Ficou pouco mais de um ano. Retornou ao Brasil para jogar ao lado de Zico num Flamengo campeão carioca de 1986. Mesmo ano da copa que enterrou de vez o sonho de ver aquela geração campeã do mundo.

No Brasil, a Democracia Corintiana arrefeceu. Casagrande foi preso por porte de drogas, e também rumou para a Europa, onde praticamente encerrou bem sucedida carreira.

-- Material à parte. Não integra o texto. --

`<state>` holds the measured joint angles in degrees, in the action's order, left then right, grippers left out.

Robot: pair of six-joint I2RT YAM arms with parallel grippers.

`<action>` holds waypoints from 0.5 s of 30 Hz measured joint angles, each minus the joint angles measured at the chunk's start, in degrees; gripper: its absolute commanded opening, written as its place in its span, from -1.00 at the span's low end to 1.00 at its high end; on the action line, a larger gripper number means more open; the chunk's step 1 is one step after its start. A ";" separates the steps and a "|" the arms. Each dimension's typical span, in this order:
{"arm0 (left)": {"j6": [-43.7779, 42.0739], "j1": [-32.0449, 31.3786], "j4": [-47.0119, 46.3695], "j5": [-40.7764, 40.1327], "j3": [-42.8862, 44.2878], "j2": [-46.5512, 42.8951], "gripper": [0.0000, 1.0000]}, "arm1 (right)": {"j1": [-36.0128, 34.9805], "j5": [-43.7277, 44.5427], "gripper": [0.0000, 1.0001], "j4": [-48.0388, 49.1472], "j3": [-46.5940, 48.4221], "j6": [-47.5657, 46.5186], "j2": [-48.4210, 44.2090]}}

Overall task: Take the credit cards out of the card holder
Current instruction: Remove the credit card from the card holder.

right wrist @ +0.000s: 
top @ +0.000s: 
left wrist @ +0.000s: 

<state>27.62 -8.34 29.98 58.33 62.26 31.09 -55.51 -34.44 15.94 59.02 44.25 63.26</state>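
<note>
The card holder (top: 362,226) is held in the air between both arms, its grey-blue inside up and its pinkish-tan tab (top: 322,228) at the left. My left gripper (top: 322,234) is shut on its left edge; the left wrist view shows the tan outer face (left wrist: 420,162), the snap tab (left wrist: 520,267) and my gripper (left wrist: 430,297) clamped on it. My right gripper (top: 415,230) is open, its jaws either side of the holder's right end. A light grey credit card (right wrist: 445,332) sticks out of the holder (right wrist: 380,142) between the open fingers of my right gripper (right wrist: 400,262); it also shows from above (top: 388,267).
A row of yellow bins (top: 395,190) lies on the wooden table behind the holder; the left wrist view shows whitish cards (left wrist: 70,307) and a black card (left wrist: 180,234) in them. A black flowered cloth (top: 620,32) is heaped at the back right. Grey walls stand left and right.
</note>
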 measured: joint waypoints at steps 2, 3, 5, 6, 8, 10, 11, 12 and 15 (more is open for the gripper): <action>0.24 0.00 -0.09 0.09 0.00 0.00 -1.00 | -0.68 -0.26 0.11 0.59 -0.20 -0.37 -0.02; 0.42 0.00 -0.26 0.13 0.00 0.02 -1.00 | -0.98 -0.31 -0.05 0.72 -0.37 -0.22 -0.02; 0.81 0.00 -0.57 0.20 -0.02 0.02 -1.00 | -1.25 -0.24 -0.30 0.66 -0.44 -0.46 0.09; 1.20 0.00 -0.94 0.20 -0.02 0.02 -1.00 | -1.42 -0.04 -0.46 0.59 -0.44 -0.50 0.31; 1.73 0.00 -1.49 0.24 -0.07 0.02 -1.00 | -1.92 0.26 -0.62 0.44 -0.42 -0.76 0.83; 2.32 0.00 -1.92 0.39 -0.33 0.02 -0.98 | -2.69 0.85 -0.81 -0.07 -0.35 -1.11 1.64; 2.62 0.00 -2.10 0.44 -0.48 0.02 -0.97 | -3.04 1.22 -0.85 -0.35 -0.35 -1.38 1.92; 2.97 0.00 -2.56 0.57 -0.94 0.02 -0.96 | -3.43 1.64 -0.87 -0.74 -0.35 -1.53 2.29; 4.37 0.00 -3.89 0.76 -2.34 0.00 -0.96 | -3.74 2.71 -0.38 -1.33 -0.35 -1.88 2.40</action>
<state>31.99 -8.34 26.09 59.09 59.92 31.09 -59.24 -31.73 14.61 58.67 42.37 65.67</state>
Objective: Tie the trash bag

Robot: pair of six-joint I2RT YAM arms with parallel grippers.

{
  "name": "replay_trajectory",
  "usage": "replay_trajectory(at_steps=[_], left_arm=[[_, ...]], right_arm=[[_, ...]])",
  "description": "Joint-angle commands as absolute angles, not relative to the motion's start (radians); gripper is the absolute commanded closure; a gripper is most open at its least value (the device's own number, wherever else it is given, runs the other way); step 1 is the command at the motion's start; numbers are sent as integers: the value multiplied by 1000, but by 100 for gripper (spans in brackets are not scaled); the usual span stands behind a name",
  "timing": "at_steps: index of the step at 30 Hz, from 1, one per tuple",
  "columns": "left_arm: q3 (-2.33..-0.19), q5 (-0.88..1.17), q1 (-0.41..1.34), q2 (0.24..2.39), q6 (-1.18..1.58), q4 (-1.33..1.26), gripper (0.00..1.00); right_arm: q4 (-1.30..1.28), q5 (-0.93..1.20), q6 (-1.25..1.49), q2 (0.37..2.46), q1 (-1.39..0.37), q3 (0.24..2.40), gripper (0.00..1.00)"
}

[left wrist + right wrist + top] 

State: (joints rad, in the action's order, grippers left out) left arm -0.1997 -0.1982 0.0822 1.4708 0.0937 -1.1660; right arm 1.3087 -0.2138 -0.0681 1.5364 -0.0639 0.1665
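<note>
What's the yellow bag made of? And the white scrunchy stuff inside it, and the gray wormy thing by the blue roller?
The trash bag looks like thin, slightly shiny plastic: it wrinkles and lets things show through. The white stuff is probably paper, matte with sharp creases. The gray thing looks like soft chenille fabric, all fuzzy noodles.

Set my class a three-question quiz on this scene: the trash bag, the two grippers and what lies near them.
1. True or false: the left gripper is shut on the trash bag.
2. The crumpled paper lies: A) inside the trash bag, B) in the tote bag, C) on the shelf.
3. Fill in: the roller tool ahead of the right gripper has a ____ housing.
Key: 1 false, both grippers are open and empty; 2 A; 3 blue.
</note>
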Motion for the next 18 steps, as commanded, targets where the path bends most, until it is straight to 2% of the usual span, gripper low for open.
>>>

Sócrates ainda jogou pelo Santos (seu time de infância) e encerrou as atividades no mesmo Botafogo que o revelou, em Ribeirão Preto. Seu irmão mais novo, Raí, o outro filho do seu Raimundo, também foi capitão da seleção em uma copa.

Sócrates exerceu a medicina, a democracia e a boemia até o fim da vida. Gravou um disco de música caipira e se divertiu até o fim. Chegou a ver um país pleno de democracia e trilhando um caminho de justiça social.

Morreu em 2011 devido a complicações pelo uso de álcool, aos 57 anos, no mesmo dia em que o Corinthians levantava mais um título nacional, no Pacaembu. Para sua sorte, não viveu para ver o retorno do fascismo ao poder, neste Brasil que tanto amou.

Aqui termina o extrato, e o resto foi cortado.